TASK DESCRIPTION
Without the pictures, repeat all of the data exactly as it appears below.

Items from a data source
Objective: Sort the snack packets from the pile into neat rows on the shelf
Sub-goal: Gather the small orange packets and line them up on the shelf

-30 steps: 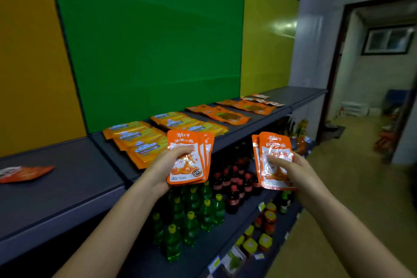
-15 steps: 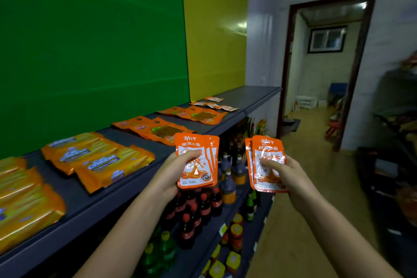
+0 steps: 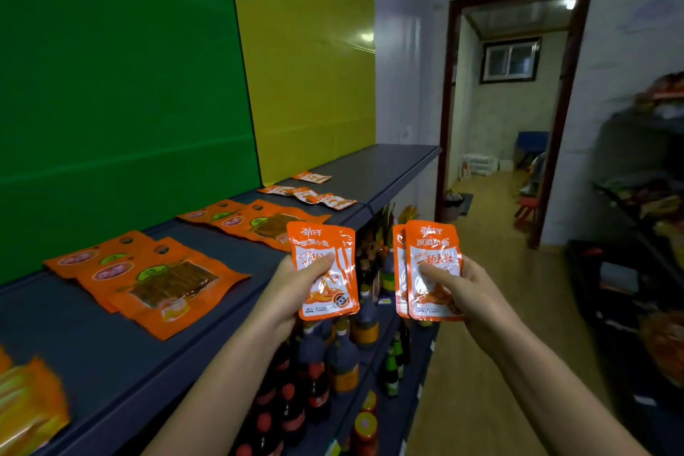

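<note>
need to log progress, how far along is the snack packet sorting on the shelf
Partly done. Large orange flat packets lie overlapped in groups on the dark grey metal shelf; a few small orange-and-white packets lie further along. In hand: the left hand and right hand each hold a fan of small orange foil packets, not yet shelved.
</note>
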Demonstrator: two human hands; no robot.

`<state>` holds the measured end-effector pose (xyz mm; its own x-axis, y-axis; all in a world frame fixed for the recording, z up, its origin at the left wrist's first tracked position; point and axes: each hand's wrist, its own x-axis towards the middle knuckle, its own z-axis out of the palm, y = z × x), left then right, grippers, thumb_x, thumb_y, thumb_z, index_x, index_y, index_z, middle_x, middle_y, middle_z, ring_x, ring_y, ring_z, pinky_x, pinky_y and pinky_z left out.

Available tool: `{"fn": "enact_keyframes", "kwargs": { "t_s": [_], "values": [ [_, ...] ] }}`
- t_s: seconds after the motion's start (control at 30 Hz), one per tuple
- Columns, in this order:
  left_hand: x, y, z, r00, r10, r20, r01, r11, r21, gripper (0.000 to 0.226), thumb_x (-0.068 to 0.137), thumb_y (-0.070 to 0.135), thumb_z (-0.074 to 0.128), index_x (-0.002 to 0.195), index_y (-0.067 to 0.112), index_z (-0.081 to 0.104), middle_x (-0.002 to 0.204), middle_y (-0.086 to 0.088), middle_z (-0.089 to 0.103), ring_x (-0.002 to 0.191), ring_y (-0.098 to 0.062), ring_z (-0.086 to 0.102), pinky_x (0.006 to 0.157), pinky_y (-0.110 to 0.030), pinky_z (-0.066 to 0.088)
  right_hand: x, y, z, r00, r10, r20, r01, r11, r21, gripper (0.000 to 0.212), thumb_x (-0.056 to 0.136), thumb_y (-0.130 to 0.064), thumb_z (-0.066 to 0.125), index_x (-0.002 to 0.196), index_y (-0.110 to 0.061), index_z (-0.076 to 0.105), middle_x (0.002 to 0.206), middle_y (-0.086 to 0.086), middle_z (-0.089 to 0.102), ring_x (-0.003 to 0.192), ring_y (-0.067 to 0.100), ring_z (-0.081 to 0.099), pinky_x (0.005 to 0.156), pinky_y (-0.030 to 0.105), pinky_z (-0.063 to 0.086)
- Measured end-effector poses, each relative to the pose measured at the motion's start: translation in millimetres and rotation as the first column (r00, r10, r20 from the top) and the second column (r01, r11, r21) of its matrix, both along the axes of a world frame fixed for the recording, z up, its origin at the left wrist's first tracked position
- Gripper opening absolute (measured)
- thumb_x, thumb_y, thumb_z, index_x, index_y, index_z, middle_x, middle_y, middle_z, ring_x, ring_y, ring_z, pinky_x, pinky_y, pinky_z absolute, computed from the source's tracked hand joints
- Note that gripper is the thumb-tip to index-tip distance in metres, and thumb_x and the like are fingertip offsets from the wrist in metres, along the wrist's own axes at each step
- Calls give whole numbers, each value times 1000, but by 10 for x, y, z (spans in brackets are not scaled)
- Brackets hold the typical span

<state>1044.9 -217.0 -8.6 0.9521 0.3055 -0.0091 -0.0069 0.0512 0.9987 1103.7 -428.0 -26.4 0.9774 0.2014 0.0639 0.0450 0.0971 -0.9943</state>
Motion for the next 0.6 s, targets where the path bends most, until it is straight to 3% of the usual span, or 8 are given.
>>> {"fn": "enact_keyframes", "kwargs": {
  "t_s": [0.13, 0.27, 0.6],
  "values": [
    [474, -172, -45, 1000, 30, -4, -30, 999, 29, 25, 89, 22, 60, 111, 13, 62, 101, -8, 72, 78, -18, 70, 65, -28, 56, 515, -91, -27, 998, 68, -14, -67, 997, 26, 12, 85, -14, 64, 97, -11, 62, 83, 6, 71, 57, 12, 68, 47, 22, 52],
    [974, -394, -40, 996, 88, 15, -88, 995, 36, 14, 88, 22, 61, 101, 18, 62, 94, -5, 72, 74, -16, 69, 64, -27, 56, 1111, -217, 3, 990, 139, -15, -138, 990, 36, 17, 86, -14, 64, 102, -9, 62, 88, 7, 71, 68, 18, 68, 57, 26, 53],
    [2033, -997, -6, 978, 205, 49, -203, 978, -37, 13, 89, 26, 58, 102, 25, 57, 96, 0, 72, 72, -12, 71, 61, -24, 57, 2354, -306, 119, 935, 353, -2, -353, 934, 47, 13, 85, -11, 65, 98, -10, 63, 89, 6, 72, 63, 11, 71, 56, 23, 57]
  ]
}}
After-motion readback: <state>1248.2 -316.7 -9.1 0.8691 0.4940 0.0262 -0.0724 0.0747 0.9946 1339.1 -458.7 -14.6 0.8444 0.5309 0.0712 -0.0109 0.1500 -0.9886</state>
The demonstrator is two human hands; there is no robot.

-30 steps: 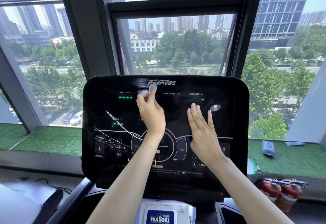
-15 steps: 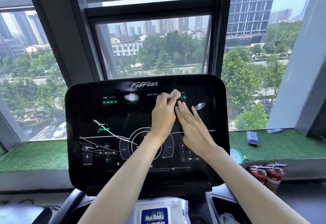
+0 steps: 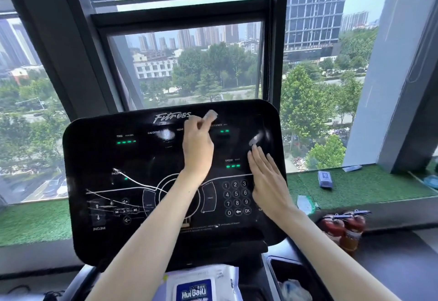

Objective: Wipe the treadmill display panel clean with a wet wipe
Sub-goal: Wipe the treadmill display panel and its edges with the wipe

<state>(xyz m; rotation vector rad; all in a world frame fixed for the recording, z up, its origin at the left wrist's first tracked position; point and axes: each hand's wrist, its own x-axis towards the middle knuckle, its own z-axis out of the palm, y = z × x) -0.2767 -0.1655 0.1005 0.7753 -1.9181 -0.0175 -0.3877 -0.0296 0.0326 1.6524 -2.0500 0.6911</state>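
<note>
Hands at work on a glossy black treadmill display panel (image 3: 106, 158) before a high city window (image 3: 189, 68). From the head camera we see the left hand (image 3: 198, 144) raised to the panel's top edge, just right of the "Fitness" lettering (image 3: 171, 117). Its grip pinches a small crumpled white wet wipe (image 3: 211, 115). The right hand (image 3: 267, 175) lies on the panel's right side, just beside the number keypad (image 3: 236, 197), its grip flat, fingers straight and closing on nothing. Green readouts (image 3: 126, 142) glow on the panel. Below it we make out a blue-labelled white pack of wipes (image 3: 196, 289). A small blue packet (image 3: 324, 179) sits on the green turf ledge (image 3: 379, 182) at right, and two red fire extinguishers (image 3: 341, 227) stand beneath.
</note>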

ANSWER AREA
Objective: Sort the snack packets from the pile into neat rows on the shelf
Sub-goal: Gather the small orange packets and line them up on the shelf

-30 steps: 
-15 steps: 
+0 steps: 

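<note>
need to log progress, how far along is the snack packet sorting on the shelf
Partly done. Large orange flat packets lie overlapped in groups on the dark grey metal shelf; a few small orange-and-white packets lie further along. In hand: the left hand and right hand each hold a fan of small orange foil packets, not yet shelved.
</note>
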Demonstrator: two human hands; no robot.

`<state>` holds the measured end-effector pose (xyz mm; its own x-axis, y-axis; all in a world frame fixed for the recording, z up, its origin at the left wrist's first tracked position; point and axes: each hand's wrist, its own x-axis towards the middle knuckle, its own z-axis out of the palm, y = z × x), left then right, grippers, thumb_x, thumb_y, thumb_z, index_x, index_y, index_z, middle_x, middle_y, middle_z, ring_x, ring_y, ring_z, pinky_x, pinky_y and pinky_z left out.

Available tool: `{"fn": "enact_keyframes", "kwargs": { "t_s": [_], "values": [ [_, ...] ] }}`
- t_s: seconds after the motion's start (control at 30 Hz), one per tuple
- Columns, in this order:
  left_hand: x, y, z, r00, r10, r20, r01, r11, r21, gripper (0.000 to 0.226), thumb_x (-0.068 to 0.137), thumb_y (-0.070 to 0.135), thumb_z (-0.074 to 0.128), index_x (-0.002 to 0.195), index_y (-0.067 to 0.112), index_z (-0.081 to 0.104), middle_x (-0.002 to 0.204), middle_y (-0.086 to 0.088), middle_z (-0.089 to 0.103), ring_x (-0.002 to 0.191), ring_y (-0.098 to 0.062), ring_z (-0.086 to 0.102), pinky_x (0.006 to 0.157), pinky_y (-0.110 to 0.030), pinky_z (-0.066 to 0.088)
  right_hand: x, y, z, r00, r10, r20, r01, r11, r21, gripper (0.000 to 0.212), thumb_x (-0.056 to 0.136), thumb_y (-0.130 to 0.064), thumb_z (-0.066 to 0.125), index_x (-0.002 to 0.196), index_y (-0.110 to 0.061), index_z (-0.076 to 0.105), middle_x (0.002 to 0.206), middle_y (-0.086 to 0.086), middle_z (-0.089 to 0.102), ring_x (-0.003 to 0.192), ring_y (-0.067 to 0.100), ring_z (-0.081 to 0.099), pinky_x (0.005 to 0.156), pinky_y (-0.030 to 0.105), pinky_z (-0.063 to 0.086)
- Measured end-effector poses, each relative to the pose measured at the motion's start: translation in millimetres and rotation as the first column (r00, r10, r20 from the top) and the second column (r01, r11, r21) of its matrix, both along the axes of a world frame fixed for the recording, z up, its origin at the left wrist's first tracked position
- Gripper opening absolute (measured)
- thumb_x, thumb_y, thumb_z, index_x, index_y, index_z, middle_x, middle_y, middle_z, ring_x, ring_y, ring_z, pinky_x, pinky_y, pinky_z absolute, computed from the source's tracked hand joints
- Note that gripper is the thumb-tip to index-tip distance in metres, and thumb_x and the like are fingertip offsets from the wrist in metres, along the wrist's own axes at each step
- Calls give whole numbers, each value times 1000, but by 10 for x, y, z (spans in brackets are not scaled)
- Brackets hold the typical span

<state>1044.9 -217.0 -8.6 0.9521 0.3055 -0.0091 -0.0069 0.0512 0.9987 1103.7 -428.0 -26.4 0.9774 0.2014 0.0639 0.0450 0.0971 -0.9943</state>
Motion for the next 0.6 s, targets where the path bends most, until it is straight to 3% of the usual span, or 8 are given.
>>> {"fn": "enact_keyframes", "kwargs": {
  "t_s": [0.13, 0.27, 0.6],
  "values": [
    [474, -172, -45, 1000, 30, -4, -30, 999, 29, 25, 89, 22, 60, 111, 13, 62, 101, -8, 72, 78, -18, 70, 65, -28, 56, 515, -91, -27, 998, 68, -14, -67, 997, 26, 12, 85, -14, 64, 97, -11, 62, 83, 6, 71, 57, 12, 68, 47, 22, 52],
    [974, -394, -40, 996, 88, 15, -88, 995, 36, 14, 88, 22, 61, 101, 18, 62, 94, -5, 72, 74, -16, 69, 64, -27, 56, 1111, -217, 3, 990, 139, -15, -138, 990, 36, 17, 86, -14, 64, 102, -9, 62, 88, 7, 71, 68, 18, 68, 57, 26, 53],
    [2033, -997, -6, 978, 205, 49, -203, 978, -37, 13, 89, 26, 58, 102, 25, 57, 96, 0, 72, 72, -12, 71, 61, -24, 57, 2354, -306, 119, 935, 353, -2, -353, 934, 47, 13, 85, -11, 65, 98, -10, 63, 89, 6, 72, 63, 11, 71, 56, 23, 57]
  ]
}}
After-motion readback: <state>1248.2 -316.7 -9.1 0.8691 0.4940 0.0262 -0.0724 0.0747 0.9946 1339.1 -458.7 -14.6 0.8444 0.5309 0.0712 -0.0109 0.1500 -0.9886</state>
The demonstrator is two human hands; there is no robot.

-30 steps: 
-15 steps: 
+0 steps: 

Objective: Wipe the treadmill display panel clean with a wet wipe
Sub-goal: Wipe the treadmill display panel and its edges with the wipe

<state>(xyz m; rotation vector rad; all in a world frame fixed for the recording, z up, its origin at the left wrist's first tracked position; point and axes: each hand's wrist, its own x-axis towards the middle knuckle, its own z-axis out of the palm, y = z × x) -0.2767 -0.1655 0.1005 0.7753 -1.9181 -0.0175 -0.3877 -0.0296 0.0326 1.6524 -2.0500 0.6911</state>
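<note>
Hands at work on a glossy black treadmill display panel (image 3: 106, 158) before a high city window (image 3: 189, 68). From the head camera we see the left hand (image 3: 198, 144) raised to the panel's top edge, just right of the "Fitness" lettering (image 3: 171, 117). Its grip pinches a small crumpled white wet wipe (image 3: 211, 115). The right hand (image 3: 267, 175) lies on the panel's right side, just beside the number keypad (image 3: 236, 197), its grip flat, fingers straight and closing on nothing. Green readouts (image 3: 126, 142) glow on the panel. Below it we make out a blue-labelled white pack of wipes (image 3: 196, 289). A small blue packet (image 3: 324, 179) sits on the green turf ledge (image 3: 379, 182) at right, and two red fire extinguishers (image 3: 341, 227) stand beneath.
</note>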

No further output remains for this exercise.